That became the catalyst for the scoldings I received from my mother;
Over browned shirts, torn skirts and ties, pulled chokingly tight.

It was Boys Like You
That when I grew older,
Gave me sweet, chocolate covered compliments laced with poison.
That hooked me on the addictive drug of 'fitting in' and 'being slim'
And trying to get 'lighter skin'...so I could be pretty like all the other girls.

It was Boys Like You,
That at first glance seemed to be kind
Then threw cruel words into my open mind,
Which tore down what little confidence I had,
And made me wonder what I did that was so bad.

It was Boys Like You
That made me believe that I was hideous,
That told me my reflection was a crime against humanity
And that if beauty was skin deep and no further,
There was no way anyone could ever, love, me.

It was Boys Like You,
That pushed me into the darkest corners of my mind
Turned off all the lights so I'd be blind.
Locked the cell and threw away the key,
And left me there to slowly lose myself to insanity.

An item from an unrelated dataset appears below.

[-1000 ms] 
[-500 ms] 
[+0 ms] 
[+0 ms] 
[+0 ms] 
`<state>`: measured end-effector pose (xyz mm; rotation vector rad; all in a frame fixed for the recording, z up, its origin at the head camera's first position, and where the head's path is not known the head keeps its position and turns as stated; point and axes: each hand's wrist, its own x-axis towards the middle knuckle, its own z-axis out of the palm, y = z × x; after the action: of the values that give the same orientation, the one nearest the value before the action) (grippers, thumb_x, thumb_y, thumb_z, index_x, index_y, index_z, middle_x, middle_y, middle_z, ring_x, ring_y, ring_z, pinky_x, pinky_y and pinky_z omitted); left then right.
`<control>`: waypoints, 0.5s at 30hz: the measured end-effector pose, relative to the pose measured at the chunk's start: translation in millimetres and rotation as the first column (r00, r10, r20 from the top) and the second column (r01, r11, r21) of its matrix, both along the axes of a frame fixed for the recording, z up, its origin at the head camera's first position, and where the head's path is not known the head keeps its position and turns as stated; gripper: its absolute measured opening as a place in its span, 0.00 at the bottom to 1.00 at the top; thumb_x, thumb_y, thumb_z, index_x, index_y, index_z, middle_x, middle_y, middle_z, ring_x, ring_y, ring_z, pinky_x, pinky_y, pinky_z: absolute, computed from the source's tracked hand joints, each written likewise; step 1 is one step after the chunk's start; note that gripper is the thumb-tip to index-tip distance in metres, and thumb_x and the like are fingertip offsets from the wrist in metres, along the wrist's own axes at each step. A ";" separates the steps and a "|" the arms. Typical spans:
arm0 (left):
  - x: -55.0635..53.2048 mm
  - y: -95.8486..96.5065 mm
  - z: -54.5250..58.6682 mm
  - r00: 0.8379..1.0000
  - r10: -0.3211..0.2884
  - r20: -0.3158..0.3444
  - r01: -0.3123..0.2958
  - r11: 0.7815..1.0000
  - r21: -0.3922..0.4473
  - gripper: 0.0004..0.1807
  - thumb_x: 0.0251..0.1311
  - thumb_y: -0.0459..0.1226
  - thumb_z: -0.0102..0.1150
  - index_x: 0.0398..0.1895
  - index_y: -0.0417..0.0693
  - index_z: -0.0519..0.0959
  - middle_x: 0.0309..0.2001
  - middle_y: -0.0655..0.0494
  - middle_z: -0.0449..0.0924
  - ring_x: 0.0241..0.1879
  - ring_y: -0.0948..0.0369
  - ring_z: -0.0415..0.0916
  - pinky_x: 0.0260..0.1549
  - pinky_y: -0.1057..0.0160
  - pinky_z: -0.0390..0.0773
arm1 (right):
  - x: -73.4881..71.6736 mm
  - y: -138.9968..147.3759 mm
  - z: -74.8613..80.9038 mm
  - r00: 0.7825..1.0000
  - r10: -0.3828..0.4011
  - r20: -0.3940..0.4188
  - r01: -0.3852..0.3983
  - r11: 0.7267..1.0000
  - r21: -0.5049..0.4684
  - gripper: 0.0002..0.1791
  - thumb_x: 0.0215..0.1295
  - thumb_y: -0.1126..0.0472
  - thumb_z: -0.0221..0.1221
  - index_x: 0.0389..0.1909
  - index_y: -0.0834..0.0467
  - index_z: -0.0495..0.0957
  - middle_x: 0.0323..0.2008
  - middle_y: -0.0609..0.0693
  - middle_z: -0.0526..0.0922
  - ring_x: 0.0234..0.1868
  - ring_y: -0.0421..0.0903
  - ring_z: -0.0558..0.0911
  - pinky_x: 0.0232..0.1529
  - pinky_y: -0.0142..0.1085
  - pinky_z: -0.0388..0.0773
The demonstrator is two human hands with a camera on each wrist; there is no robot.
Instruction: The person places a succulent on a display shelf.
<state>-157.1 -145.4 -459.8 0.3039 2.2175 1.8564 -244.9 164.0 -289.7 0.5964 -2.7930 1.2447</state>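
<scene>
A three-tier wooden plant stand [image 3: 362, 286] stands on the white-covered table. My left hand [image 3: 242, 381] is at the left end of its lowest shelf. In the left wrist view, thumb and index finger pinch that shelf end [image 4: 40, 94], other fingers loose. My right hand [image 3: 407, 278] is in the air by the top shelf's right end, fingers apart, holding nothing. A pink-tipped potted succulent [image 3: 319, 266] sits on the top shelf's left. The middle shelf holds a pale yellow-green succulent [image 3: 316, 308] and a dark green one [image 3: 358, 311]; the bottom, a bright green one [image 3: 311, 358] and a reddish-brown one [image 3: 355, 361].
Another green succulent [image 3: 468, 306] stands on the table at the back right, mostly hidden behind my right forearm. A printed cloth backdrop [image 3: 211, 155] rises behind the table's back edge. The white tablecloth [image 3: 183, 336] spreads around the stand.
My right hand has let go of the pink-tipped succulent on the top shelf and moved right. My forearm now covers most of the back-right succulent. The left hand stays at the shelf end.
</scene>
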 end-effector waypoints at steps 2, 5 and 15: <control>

It was Boys Like You that made me feel
As though there was something innately wrong with me,
That I had an endless list of faults that even I couldn't completely see.
It was Boys Like You that nearly killed Me...

Well not really.

I mean technically I didn't die.
Maybe only on the inside, as those rotting thoughts infected my crumbling mind
And I begged for someone, anyone to
Please. Help. Me.

It was Boys Like You
That pushed me to the place of contemplating suicide.
As I sat, wide eyed tears in my wide eyes,
Wondering if maybe I stopped breathing
Then I would stop feeling all these feelings,
Being this human being that was drowning in her own self loathing.

I blame Boys Like You.
For the tears of young women and girls all over the world.
For slit wrists, and bruised fists, and beauty addicts
That nit pick and victimise everybody else,
Just so they can criticise what they don't like in themselves.

So I vow to raise my daughters to never listen
To your hollow, deadly words, that ring untrue.
And I vow to raise my sons, to be better men.
To be nothing like Boys Like You.
Disclaimer: This isn't a 'all men are ****' rant at all. Thats why the word 'You' is in the title - its only meant for the boys that did do, or still do these kinds of things. It is not a poem meant to be generalised; and if you feel just a tad attacked - maybe take a closer look at yourself first. In all honesty though I'm not here trying to say men/boys are the bad guys.
Written by
Aisha Ella  24/F/Nigeria
(24/F/Nigeria)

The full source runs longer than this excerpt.